Ermittlungen: ICE-Unfall: Die Bahn war gewarnt

Kurz vor der Katastrophe im Tunnel kollidierte bereits ein anderer Zug mit einem Schaf.

Fulda (dpa). Bei den Ermittlungen zum ICE-Unfall mit einer Schafherde in einem Tunnel bei Fulda konzentriert sich die Staatsanwaltschaft zunehmend auf Beschäftigte der Deutschen Bahn AG.

Die Staatsanwaltschaft Fulda sehe jedoch "noch keinen Straftatbestand", sagte Justizsprecher Harry Wilke zum schweren Unfall vom Samstagabend.

Unstrittig sei aber, dass wenige Minuten vor dem Unglück bereits ein entgegenkommender ICE am knapp elf Kilometer langen Landrückentunnel mit einem Schaf kollidierte. Eine entsprechende Meldung des Lokführers sei auch bei der Betriebszentrale in Frankfurt eingegangen. Es müsse nun untersucht werden, was mit der Unfallmeldung geschehen sei und was laut Vorschrift hätte geschehen müssen.

Nach früheren Angaben von Bahn und Bundespolizei ist jedenfalls das Gleis für den Unglückszug nicht gesperrt worden. Medienberichte, wonach das Unglück in Deutschlands längstem Eisenbahntunnel wahrscheinlich vermeidbar gewesen sei, nannte der Staatsanwalt "spekulativ".

Als Hauptbeschuldigter gilt aber weiterhin der Schafbesitzer. Am Samstagabend war der Schnellzug mit Tempo 220 in seine Herde gerast, die vor dem Tunneleingang stand. Der Zug entgleiste, 19 Menschen wurden verletzt, etwa 20 Schafe kamen zu Tode.

Gegen den Schäfer wird wegen des Verdachts des fahrlässigen Eingriffs in den Bahnverkehr ermittelt. Den Ermittlungen zufolge gibt es bislang keine Hinweise, dass Unbekannte oder streunende Hunde die Schafe den Berg hinauf zur Tunneleinfahrt getrieben haben könnten. Anhaltspunkte erhoffen sich die Ermittler von Zeugen, die noch vernommen würden.

Ein Bahn-Sprecher sagte, dass je nach Ereignis eine betroffene Strecke hätte gesperrt werden müssen. "Das hängt aber auch von der Einschätzung des Lokführers am Ort ab", sagte er. Statistiken zu Bahnunfällen mit Tieren lägen der DB nicht vor. "Das ist aber nichts Ungewöhnliches."

Unterdessen raste am Dienstag bei Arnstadt in Thüringen ein Regionalexpress mit 90 Stundenkilometern in eine ausgebrochene Rinderherde und tötete zwölf Kühe. Die 30 Fahrgäste kamen unverletzt davon.

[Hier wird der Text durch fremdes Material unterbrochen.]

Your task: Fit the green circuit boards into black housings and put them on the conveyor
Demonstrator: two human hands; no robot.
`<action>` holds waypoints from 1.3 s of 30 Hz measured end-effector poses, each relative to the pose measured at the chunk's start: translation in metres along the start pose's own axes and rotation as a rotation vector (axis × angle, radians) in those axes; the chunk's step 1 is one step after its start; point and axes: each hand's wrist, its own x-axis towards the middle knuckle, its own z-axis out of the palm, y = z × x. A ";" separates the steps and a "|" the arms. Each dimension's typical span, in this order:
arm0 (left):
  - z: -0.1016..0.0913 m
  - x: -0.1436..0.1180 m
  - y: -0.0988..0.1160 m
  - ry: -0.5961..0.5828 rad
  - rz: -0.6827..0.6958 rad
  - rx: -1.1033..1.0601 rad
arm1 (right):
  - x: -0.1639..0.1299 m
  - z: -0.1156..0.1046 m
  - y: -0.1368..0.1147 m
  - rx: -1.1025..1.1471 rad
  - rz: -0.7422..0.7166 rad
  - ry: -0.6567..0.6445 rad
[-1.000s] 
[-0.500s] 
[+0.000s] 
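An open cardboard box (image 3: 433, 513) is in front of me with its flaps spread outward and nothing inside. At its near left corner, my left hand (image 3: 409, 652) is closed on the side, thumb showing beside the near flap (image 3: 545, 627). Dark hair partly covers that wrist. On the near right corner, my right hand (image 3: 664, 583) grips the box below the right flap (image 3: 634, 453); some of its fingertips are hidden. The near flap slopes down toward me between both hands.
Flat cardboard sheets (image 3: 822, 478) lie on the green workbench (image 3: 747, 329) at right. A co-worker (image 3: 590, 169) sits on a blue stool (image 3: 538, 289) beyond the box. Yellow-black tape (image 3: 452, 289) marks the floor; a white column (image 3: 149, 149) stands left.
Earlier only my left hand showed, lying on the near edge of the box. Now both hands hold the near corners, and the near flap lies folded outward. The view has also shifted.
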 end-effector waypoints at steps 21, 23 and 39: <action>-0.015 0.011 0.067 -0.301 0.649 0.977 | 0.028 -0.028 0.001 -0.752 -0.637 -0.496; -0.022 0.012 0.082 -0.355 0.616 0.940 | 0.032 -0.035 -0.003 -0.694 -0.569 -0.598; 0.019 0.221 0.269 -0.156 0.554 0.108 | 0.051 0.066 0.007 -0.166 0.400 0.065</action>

Die Rinder in Thüringen waren von einer Weide ausgebrochen, die vier Kilometer von der Bahnstrecke entfernt liegt. Anders als im hessischen Bahntunnel brachten die überfahrenen Tiere den Zug aber nicht zum Entgleisen.

Eine Notbremsung hatte den Zusammenprall nicht verhindern können. Augenzeugen berichteten, die Tiere seien durch den Aufprall des rund 200 Tonnen schweren Zuges in Stücke gerissen worden. Bagger und Kräne räumten die Tierkadaver weg.